Set the Gun (filament) Shift/Tilt Controls. The tilt setting will normally be adjusted to maximize the current on the sample. Note that the shift setting may be adjusted during a physical column alignment procedure or by a procedure that changes the beam current over a wide range of values. Some people will simply adjust it to maximize the sample current, just like the tilt. Please consult your SEM manual or SEM service representative for the recommended procedure (although don't be surprised if you get different recommendations). Note that on lower cost models, the SEM may not have electronic gun shift/tilt controls and may only have knobs at the top of the column to physically shift the gun, which will be used to maximize the beam current. (In this discussion, "beam current" means the current actually hitting the sample, while some SEM brands may use the term with a different meaning.) For field emission microscopes, the gun coils may not be adjustable by the user.

Set the SEM Beam Current: The final steps should be done at the beam current (and kV) which will be used for the subsequent lithography. Also, if the microscope offers an option to "clear" the hysterisis in the objective and/or condenser coils, it should be used after larger changes in the focus and/or beam current settings.
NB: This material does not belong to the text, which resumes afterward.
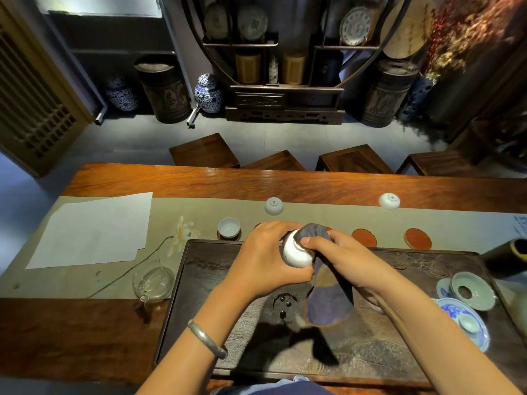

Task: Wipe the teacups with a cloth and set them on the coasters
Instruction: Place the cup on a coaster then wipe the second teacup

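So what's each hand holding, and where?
Left hand grips a white cup round its side. Right hand pinches a dark cloth at its upper end, pressed into the cup's mouth.

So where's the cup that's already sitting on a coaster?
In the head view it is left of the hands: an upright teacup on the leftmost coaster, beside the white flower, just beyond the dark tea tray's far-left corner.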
Center the Aperture. Most SEMs will have a "wobble" mode that automatically changes the focus back and forth (this mode may also be called "Lens Modulation" or something similar). While this mode is active, the image will swing back and forth on the screen if the aperture is poorly centered. I like to find a small, bright, nominally round, speck of something which fills about 1/3 of the imaging screen when the image field is about 1 to 3 microns in size. This speck should be in reasonably good focus before centering the aperture. With the "wobble" mode active, the X and Y positions for the aperture should be moved to make the image motion change from "bad" to "good" to "bad" and back again. This ensures that you can fully observe the middle "good" position, which produces the minimum motion on the imaging screen. Independently set the X and Y positions for minimal oscillation of the image while in the "wobble" mode of the SEM. Note that if there is significant astigmatism, it may be difficult to set the aperture centering correctly. In that case, you should jump ahead to the astigmatism correction step, come back to center the aperture, and then repeat the astigmatism step.

Astigmatism/Focus Correction. The astigmatism correction should be done on a SEM gold calibration standard as seen above. Initially, quickly move the stage to the smallest speck of anything you can see on the sample. Then, adjust the focus and astigmatism. Repeat this process of moving to the smallest speck of dust or whatever, then adjusting the focus and astigmatism, until you are at an image field size of 1 micron or smaller. Note that sometimes you may want to go to a lower magnification and search around to find a better small speck to use for the next step. Also, adjusting the astigmatism may be skipped at the lower magnifications. Once you are at an image field size of 1 micron or smaller, the imaging field may need to be moved frequently, since contamination will often quickly degrade the image over such a small field.

In general, if any of the steps have produced large changes from the previous settings, you should back up a few steps, or even to the first step, and start over. When the SEM is well optimized, you should be able to go through all steps and quickly confirm that the parameters (knobs or digital settings) are at their optimal values. It should also be obvious that the last two steps are typically mixed together, however, the last adjustment will always be minimizing the astigmatism while at the best possible focus.

More detailed information on SEM optimization can be found on the JEOL page "A Guide to Scanning Microscope Observation".